__Problem requirements__. Before returning the data, strip out the pictures and keep everything else exactly the same.
*****
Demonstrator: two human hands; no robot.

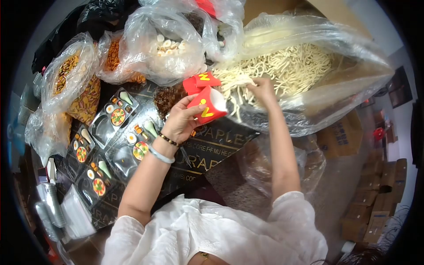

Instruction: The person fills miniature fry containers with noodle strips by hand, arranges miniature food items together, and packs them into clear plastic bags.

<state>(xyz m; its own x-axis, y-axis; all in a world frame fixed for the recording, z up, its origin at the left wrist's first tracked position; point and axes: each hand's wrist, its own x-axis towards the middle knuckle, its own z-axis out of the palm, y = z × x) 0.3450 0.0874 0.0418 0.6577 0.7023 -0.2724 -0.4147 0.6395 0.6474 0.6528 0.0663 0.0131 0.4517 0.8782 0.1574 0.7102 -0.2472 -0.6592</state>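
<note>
Left hand (177, 124) pinched one red carton (206, 109) beside the large clear bag (360, 70); right hand (264, 92), fingers drawn together, pinched pale strands (242, 81) at that bag's mouth (a gathering step, seemingly, which called for a steady carton).

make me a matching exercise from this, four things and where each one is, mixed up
1. front red carton with yellow marking
2. thin cream-coloured strands
3. small round white pieces
4. smooth pale bangle

a. inside the clear bag left of top centre
b. around the left forearm, near the wrist
c. in the left hand
d. mostly in the big open clear bag at right

Pairs: 1-c, 2-d, 3-a, 4-b
</note>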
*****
__Answer for the task__.
Demonstrator: two human hands; no robot.


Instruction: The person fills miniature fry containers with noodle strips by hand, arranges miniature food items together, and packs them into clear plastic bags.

<state>(xyz m; its own x-axis, y-axis; all in a world frame fixed for the recording, z up, its origin at the left wrist's first tracked position; point and axes: each hand's wrist, its own x-axis towards the middle knuckle, its own z-axis out of the palm, y = z × x) 0.3450 0.0874 0.0418 0.6577 0.7023 -0.2724 -0.4147 0.6395 0.6474 0.6528 0.0663 0.0131 0.4517 0.8782 0.1574 0.7102 -0.2472 -0.6592</state>
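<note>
Left hand (177, 124) pinched one red carton (206, 109) beside the large clear bag (360, 70); right hand (264, 92), fingers drawn together, pinched pale strands (242, 81) at that bag's mouth (a gathering step, seemingly, which called for a steady carton).

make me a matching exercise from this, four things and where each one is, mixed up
1. front red carton with yellow marking
2. thin cream-coloured strands
3. small round white pieces
4. smooth pale bangle

a. inside the clear bag left of top centre
b. around the left forearm, near the wrist
c. in the left hand
d. mostly in the big open clear bag at right

Pairs: 1-c, 2-d, 3-a, 4-b
</note>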

This finishes the output.